Supplied material:
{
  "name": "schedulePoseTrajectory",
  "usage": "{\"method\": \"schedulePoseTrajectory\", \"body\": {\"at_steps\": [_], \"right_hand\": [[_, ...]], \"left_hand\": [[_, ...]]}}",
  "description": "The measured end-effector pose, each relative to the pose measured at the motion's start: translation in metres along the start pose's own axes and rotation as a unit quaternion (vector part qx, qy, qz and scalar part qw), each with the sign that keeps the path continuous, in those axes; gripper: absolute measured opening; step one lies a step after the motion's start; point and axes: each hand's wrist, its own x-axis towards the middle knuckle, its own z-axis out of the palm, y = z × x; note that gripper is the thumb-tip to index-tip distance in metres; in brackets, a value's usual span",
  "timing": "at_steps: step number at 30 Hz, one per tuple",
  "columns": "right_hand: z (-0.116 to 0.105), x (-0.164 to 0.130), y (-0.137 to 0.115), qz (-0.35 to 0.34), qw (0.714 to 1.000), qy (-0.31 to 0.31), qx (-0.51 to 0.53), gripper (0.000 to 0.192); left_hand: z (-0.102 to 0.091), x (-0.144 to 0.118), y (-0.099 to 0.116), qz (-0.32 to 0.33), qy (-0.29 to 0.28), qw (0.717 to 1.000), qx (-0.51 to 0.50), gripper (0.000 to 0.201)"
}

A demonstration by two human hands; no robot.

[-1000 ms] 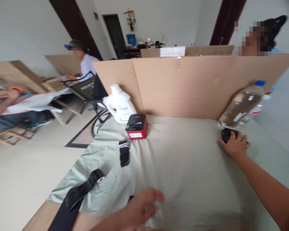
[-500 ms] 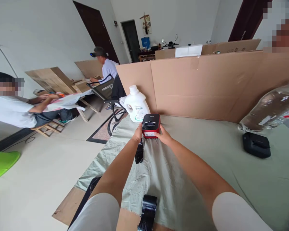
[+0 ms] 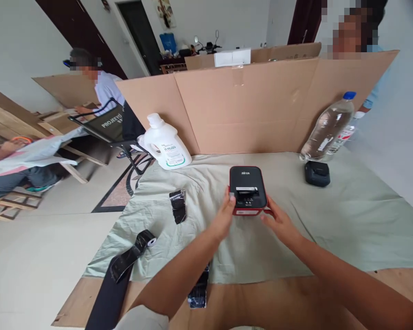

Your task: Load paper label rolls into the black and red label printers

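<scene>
Leaving white jug (image 3: pixel 170 145): red-black box (image 3: pixel 248 178)

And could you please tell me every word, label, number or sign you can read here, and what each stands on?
"PROJEEYO", on the chair; characters beneath too small to read.
Jug: label print too small to read.
Red device: top marks and front label too small to read.
Small bottle: label too blurred to read.
Rear carton: printed marks too small to read.

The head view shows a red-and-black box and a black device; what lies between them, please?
In the head view, only green cloth lies between the red-and-black box and black device.
</scene>
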Motion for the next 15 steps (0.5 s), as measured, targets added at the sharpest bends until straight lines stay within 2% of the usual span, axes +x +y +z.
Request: {"method": "schedulePoseTrajectory", "body": {"at_steps": [3,7,9,12,15], "right_hand": [[-0.019,-0.056,0.007,0.043,0.999,0.022,-0.001,0.073],[-0.020,-0.097,0.014,0.067,0.996,0.045,-0.039,0.073],[-0.017,-0.102,0.013,0.066,0.995,0.044,-0.062,0.071],[-0.016,-0.096,0.003,0.041,0.992,0.063,-0.099,0.069],[-0.018,-0.078,-0.010,-0.046,0.983,0.098,-0.146,0.067]], "left_hand": [[0.031,-0.039,-0.021,-0.067,0.001,0.997,-0.022,0.072],[0.045,-0.069,-0.041,-0.085,0.002,0.996,-0.020,0.072],[0.043,-0.075,-0.043,-0.078,0.000,0.997,-0.013,0.070],[0.037,-0.071,-0.039,-0.060,0.000,0.998,-0.001,0.066],[0.027,-0.056,-0.031,-0.037,-0.016,0.999,0.001,0.064]]}}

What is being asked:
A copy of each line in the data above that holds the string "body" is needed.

Completed task:
  "usage": "{\"method\": \"schedulePoseTrajectory\", \"body\": {\"at_steps\": [_], \"right_hand\": [[_, ...]], \"left_hand\": [[_, ...]]}}",
Request: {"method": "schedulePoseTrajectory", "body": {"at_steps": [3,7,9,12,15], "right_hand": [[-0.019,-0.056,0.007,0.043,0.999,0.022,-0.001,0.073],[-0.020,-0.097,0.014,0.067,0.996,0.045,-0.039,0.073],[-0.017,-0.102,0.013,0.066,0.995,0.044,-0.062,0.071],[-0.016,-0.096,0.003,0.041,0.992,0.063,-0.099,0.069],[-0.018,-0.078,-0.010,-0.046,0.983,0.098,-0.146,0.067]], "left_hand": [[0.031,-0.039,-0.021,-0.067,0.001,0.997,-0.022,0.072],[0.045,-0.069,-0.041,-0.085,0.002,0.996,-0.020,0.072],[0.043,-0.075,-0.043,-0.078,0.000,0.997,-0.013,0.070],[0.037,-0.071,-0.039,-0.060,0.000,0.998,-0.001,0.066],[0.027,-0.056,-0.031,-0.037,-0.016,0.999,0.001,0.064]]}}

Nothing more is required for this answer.